Ratiometric Fluorescence Sensor Based on a Pyrene Derivative and Quantification Detection of Heparin in Aqueous Solution and Serum

Abstract

A ratiometric fluorescence sensor based on pyrene was designed for selective detection of heparin in HEPES (N-(2-hydroxyethyl)piperazine-N'-ethanesulfonic acid) buffer and serum sample. Pyrene and long-chain alkanes were linked through bisquaternary functionality in the sensor which could interact with heparin via supramolecular assembly. A ratiometric fluorescent signal change of the sensor can be observed because of the specific monomer-excimer conversion of pyrene which is modulated by the supramolecular self-assembly of sensor and heparin.

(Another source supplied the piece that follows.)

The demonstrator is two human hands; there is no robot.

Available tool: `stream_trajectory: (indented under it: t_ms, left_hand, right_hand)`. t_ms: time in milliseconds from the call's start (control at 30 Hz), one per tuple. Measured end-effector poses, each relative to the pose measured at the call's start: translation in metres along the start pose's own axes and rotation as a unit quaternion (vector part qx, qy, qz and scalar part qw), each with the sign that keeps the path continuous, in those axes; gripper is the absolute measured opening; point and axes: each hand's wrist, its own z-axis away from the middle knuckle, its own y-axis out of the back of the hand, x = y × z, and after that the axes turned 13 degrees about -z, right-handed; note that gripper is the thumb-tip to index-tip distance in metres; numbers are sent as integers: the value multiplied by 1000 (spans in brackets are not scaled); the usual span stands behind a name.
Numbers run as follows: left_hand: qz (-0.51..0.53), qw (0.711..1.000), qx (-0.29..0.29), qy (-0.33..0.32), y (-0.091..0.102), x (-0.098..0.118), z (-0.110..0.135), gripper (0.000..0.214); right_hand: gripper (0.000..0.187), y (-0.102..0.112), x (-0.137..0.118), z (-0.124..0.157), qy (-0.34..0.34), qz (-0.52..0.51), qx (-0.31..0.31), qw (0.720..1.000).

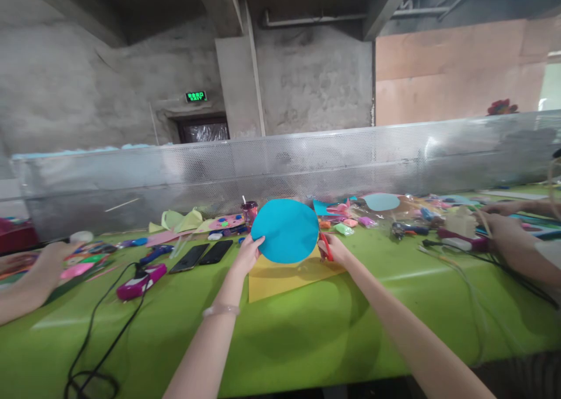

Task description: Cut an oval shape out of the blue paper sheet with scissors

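A round piece of blue paper [286,229] is held up above the table, its face toward me. My left hand [249,253] pinches its lower left edge, thumb in front and the other fingers behind. At the right edge of the disc, my right hand [333,249] is closed round red-handled scissors [326,247]; the blades are mostly hidden, so I cannot tell whether they touch the paper. Under both hands a sheet of yellow paper [280,282] lies on the green tabletop. Blue paper scraps [322,208] lie behind my right hand.
Two phones [216,252] and a purple power strip [142,282] with black cables lie to the left. A cup with a straw [249,212] stands behind the disc. Other people's hands work at far left [44,270] and right [511,229]. A perforated metal screen [280,165] closes off the back.
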Motion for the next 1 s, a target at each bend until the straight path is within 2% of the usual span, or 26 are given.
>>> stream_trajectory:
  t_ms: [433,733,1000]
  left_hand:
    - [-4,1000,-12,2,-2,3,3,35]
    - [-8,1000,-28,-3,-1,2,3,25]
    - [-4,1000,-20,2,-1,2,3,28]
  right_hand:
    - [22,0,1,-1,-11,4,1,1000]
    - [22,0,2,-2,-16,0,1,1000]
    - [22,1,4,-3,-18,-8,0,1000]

Upon addition of heparin, the excimer emission of the sensor at 489 nm is observed and the monomer emission intensity at 395 nm decreases concomitantly. Addition of heparin derivatives with very similar structure such as chondroitin 4-sulfate or hyaluronic acid to the same sensor solution only leads to very smaller changes in intensity ratios probably because of lower charge density and more distant spatial distribution of anions (or disadvantageous spatial orientation of anions) as compared to those of heparin. The novel sensor can effectively differentiate heparin from its derivatives with relatively low background interference and wide linear response in HEPES and serum. A linear calibration curve is obtained from 0 to 3.4 μM for heparin quantification in serum.